W praktycznie każdym niemieckim mieście odbywa się w czasie adwentu kiermasz bożonarodzeniowy ( Weihnachtsmärkt). Na kiermaszu tym można kupić ozdoby choinkowe, prezenty, słodycze, przyprawy wszystko co jest ładne i kojarzy sie ze świętami, posłuchać kolęd, a także napić się grzanego wina z przyprawami korzennymi (tzw. Glühwein),
Święta Bożego Narodzenia obchodzone są w Niemczech tradycyjnie w gronie rodziny i najbliższych przyjaciół. Mieszkańcy skladając sobie życzenia świąteczne posługują się „Frohe Weihnachten” „Fröhliche Weihnachten” czyli Wesołych Świąt.
Tak jak i w Polsce wieczór wigilijny odbywa się w zaciszu domowym w gronie najbliższej rodziny. Na niemieckich stołach wigilijnych króluje sałatka kartoflana, różnego rodzaju pieczona kiełbasa i potrawy z kapusty kiszonej. Z ciast Niemcy podają Lebkuchen i Pfefferkuchen ( pierniczki) Zwłaszcza te ostatnie je się w Niemczech tylko o tej porze roku. Jest wręcz dla nich niepojęte, żeby można je jeść w innym czasie.
Prawdziwe święta zaczynają się w Niemczech 25 grudnia. 24 grudnia jest dniem jeszcze wypełnionym ostatnimi przygotowaniami do Świąt. W niemieckich kościołach nie ma tradycyjnej pasterki, na nabożeństwo chodzi się po południu. Po przyjściu z kościoła zaczyna się wieczerza. Dzieci otrzymują pełen talerz słodyczy i owoców. Życzenia składa się bez dzielenia się opłatkiem. W odróżnieniu od polskich zwyczajów - nie ma miejsca tez przy stole dla niespodziewanego gościa, za to przy kolacji każdy pod talerzem znajduje jakiś pieniążek co zapewnić ma rodzinie dostatek przez cały rok.

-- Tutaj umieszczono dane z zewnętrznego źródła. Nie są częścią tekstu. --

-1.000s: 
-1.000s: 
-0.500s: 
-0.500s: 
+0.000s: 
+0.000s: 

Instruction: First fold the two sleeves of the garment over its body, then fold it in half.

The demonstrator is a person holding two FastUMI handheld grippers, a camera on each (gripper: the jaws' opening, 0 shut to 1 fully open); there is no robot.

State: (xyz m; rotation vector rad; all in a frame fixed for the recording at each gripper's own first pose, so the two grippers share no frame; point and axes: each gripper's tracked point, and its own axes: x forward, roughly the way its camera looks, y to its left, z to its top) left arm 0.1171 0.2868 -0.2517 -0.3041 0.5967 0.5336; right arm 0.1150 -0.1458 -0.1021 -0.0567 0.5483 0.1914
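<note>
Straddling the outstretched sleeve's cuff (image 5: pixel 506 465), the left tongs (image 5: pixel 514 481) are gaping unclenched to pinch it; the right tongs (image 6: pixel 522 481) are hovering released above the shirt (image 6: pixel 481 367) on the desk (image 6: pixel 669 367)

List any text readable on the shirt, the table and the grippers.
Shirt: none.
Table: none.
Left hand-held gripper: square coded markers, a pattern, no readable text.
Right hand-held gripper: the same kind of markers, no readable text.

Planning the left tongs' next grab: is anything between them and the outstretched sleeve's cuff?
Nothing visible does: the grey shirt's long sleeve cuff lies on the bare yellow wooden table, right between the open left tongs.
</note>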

Niemieckie dzieci nie czekają na pierwszą gwiazdkę aby dobrać się do prezentów. tzw. Bescherung. Prezentów nie znajdziecie pod choinką, lecz ułożone na stole. Ulubioną potrawą w pierwszym dniu świąt jest pieczona gęś, choć możecie też spotkać pieczoną kaczkę, indyka czy dziczyznę. Karp, który króluje prawie na każdym polskim stole wigilijnym w Niemczech nie należy do ulubionych dań świątecznych. Najsłynniejszym ciastem bożonarodzeniowym jest strucla tzw.Weihnachtsstollen. Jest to rodzaj ciasta drożdżowego z dużą ilością bakalii przede wszystkim rodzynek Stałym punktem Świąt Bożego Narodzenia jest rodzinne muzykowanie i śpiewanie kolęd.
Niemcy równie chętnie jak my wysyłają czy wręczają kartki świąteczne. Do klasycznych życzeń, należą:
Frohe Weihnachten und ein glückliches Neues Jahr!
Ein schönes Weihnachtsfest und ein glückliches, gesundes Neues Jahr!
Alles Gute zum Neuen Jahr!
Fröhliche Weihnachten und ein erfolgreiches Neues Jahr!